• THE DATA:
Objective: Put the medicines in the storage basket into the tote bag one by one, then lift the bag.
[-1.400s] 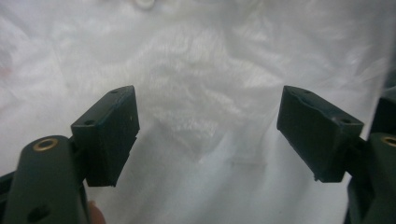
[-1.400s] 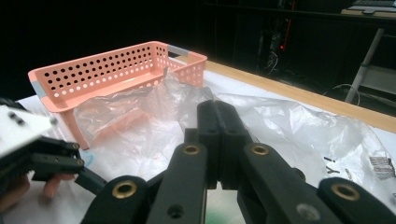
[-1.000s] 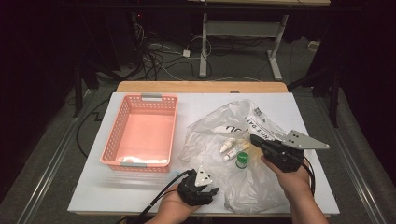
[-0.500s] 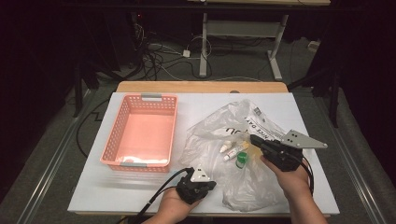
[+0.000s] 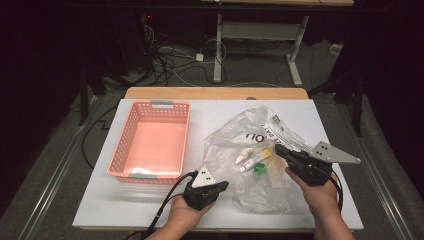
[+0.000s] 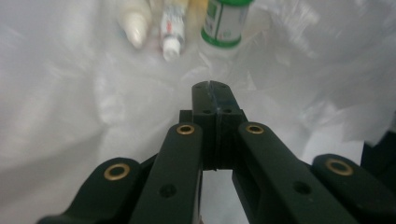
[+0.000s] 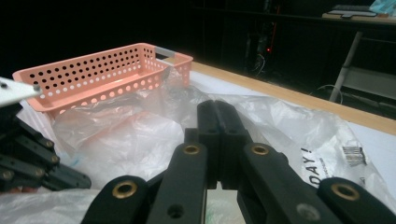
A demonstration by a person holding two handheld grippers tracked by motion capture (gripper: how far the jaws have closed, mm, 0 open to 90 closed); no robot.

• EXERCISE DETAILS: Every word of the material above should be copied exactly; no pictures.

• ANSWER FOR THE TASK:
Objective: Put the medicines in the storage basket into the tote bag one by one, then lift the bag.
[-1.400s] 
[-1.400s] 
[-1.000s] 
[-0.500s] 
[+0.000s] 
[+0.000s] 
[+0.000s] 
A demonstration by a person holding two handheld grippers tracked by motion capture (gripper: how far the jaws have closed, mm, 0 open to 90 closed); no robot.

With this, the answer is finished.